## Required action
As soon as the line containing "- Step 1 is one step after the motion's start" appears in the material below, start returning lines exactly, and end with the line containing "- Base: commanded".

## Given information
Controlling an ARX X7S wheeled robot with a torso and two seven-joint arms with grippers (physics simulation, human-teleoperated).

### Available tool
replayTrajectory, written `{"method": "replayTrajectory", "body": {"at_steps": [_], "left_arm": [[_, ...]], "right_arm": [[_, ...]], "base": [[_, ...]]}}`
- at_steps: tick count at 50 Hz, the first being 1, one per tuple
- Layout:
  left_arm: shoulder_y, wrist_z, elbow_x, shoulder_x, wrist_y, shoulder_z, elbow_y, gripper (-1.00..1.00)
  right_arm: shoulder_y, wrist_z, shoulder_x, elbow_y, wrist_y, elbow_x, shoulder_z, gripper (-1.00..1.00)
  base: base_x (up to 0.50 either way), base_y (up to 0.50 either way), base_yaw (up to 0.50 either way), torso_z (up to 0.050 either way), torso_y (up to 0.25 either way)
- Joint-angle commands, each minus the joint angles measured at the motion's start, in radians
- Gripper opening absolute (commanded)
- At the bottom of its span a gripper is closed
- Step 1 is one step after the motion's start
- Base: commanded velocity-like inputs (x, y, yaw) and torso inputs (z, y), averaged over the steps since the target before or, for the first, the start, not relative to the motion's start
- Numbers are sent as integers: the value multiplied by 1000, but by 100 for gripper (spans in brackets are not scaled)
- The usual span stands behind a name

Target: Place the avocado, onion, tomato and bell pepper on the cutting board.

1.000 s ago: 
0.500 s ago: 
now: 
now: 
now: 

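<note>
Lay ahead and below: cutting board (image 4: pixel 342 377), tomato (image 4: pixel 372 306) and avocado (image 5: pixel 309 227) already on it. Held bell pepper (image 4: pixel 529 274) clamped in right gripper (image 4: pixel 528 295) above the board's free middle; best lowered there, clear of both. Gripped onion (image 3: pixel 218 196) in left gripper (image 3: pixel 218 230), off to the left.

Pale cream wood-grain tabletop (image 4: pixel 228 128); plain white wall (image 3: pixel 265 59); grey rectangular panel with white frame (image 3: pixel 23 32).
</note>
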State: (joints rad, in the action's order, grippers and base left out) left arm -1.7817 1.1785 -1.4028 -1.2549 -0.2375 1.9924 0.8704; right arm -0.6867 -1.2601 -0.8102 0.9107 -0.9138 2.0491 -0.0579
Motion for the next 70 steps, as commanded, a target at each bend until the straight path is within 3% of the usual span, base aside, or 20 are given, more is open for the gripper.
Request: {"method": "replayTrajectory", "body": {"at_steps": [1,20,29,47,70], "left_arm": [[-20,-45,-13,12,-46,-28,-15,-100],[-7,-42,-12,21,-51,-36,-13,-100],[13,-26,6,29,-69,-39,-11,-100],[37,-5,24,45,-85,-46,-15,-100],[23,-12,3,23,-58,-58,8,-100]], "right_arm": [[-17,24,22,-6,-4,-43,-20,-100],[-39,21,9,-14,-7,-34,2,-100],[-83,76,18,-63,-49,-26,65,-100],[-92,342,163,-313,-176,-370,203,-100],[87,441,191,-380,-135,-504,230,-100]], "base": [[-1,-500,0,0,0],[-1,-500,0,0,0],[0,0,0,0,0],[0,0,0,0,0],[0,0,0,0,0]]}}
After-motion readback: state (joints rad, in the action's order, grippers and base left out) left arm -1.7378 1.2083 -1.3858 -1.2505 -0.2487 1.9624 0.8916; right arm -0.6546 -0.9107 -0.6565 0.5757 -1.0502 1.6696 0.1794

## Task result
- Step 1 is one step after the motion's start
- Base: commanded velocity-like inputs (x, y, yaw) and torso inputs (z, y), averaged over the steps since the target before or, for the first, the start, not relative to the motion's start

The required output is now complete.